In inventory management research, assuming that unsatisfied demand is backlogged is dominant, because it yields mathematically tractable results, including optimal policy structures under various cost structures. However, in quite some inventory management situations, it is more realistic to assume that unsatisfied demand is lost. This is typical for supermarkets and other retail stores, and in upstream commodity businesses. There is no hope to find the optimal policy using numerical methods, due to the fact that we must take into account net stock and each individual outstanding order when deciding how much to order. Fortunately, there has been considerable progress on periodic-review policies under linear holding and penalty costs, which is quite relevant for practice. We can safely say we solved the lost-sales model in that case, implying that results can be made available for practice. In fact, that is my intention with the tool I provide for download.

The tool provides simulation-based optimization of three policies

  • Base stock policies that are asymptotically optimal for penalty costs to infinity
  • Fixed order quantity policies that are asymptotically optimal for lead time to infinity
  • Fixed P3 policy, where P3 is defined as the non-stockout probability at the end of an arbitrary period

An extensive experimental study shows that the fixed P3 policy dominates the other two policies. For most real-life situation the cost reduction is substantial. An important auxiliary benefit of the fixed P3 policy is that it shows a low replenishment order volatility, even for volatile demand. This implies that upstream suppliers can benefit from low demand volatility. Our experiments show that asymptotically the P3 policy behaves like the asymptotically optimal policies, both for high penalty costs and long lead times.

The tool is self-explanatory, assuming the user is familiar with basic inventory models. Next to policy parameter simulation, the tool allows the user to simulate period-by-period to see the difference in order quantities and the consequential evolution of inventory over time. The tool also provides a finite horizon simulation to show these differences between the policies under more realistic conditions, realizing that infinite horizon behavior and short-term behavior of control policies may be different. We created an instruction video:

Lost-sales model instruction video

Please note that we assume that the review period is equal to a time unit, and the lead time is a constant multiple of the review period. It is rather straightforward to extend to the situation where the review period and lead time are multiples of some basic time unit. This is left for the future.

Lost-sales model analysis tool

We continued our research on the lost-sales model, driven by the excellent performance of the fixed non-stockout probability policy. We found that this policy outperforms all recently proposed policies for the lost-sales model and even produces the same costs as the optimal policy for cases introduced in the literature by Paul Zipkin, one of the giants in inventory management theory. Eventually this lead to a paper that has been submitted to Operations Research, a revised version of this paper and a tool that enables researchers and students to get a deeper understanding of the behaviour of the inventory process for the lost-sales model under different control policies and how this behaviour differs from that of the inventory process under backlogging. The tool is available here: Analysis and optimization of various policies for the lost-sales model. An example input file is available here:Example input file for lost-sales analysis tool

The Stochastic Economic Lot Sizing Problem (SELSP)

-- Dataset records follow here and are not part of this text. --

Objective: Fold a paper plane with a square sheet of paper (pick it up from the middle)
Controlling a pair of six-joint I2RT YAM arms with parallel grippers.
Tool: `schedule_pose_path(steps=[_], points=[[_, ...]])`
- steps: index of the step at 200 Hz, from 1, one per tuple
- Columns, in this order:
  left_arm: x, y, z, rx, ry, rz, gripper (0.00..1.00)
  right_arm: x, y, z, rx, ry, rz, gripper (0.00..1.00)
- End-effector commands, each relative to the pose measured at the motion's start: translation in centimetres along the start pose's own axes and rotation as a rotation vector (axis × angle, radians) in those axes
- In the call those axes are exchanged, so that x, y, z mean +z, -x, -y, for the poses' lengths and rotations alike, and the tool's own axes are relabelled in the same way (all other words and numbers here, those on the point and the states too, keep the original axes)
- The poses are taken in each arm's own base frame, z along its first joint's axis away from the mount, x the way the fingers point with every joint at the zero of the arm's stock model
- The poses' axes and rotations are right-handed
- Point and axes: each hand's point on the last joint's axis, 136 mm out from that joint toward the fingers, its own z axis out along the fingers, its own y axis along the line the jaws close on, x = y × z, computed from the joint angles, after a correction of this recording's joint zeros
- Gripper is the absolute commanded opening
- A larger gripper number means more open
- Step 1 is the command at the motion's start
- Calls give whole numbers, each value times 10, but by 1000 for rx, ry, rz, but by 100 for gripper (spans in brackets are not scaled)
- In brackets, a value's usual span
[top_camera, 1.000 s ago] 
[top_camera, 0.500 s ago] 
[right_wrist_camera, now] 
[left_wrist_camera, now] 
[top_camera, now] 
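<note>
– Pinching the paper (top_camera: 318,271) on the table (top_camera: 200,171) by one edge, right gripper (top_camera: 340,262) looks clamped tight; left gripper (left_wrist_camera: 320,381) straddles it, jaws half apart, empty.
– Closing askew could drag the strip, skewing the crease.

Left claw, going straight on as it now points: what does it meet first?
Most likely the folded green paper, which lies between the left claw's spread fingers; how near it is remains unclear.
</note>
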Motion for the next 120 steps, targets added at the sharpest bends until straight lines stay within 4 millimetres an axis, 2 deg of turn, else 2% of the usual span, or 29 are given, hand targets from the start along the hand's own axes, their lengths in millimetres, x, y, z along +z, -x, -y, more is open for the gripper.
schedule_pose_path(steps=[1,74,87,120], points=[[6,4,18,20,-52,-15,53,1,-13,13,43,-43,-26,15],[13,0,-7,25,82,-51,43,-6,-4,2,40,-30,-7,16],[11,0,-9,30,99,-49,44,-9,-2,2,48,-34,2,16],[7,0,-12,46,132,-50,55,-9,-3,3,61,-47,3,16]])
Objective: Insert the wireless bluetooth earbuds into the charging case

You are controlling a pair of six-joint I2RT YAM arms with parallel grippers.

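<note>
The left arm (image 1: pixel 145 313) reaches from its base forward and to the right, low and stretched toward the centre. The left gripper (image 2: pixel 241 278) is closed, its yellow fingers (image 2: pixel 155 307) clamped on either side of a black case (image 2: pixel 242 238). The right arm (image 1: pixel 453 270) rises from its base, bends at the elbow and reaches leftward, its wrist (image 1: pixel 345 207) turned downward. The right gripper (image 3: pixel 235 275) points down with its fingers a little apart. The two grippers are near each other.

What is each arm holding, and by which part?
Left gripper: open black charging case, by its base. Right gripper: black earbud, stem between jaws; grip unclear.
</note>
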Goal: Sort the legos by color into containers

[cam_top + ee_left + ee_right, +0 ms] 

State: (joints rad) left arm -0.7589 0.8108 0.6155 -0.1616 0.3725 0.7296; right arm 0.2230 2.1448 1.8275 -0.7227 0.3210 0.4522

The classical economic lot sizing problem under constant demand rate was solved by Harris in 1913, while the economic lot sizing problem (ELSP) under known dynamic demand was solved by Wagner and Whitin in 1958. The obvious extension to the economic lot sizing problem under stochastic dynamic demand, linear holding and penalty costs, fixed ordering costs, and positive lead time, has not been solved, due to its mathematical intricacies. Like many others, we resort to the application of a rolling scheduling formulation, where each period we solve an ESLP and implement the immediate decisions (no order or order some quantity). Uncertainty is taken into account by setting a safety stock. Thanks to the so-called net stock translation property, discussed in De Kok (2018), we can find the long-run optimal safety stock for any lot sizing heuristic by discrete event simulation, requiring only two runs. Under any lot sizing heuristic, the optimal safety stock ensures that the non-stockout probability satisfies the Newsvendor fractile. In that way we can determine the range of parameter values for which a particular heuristic performs best.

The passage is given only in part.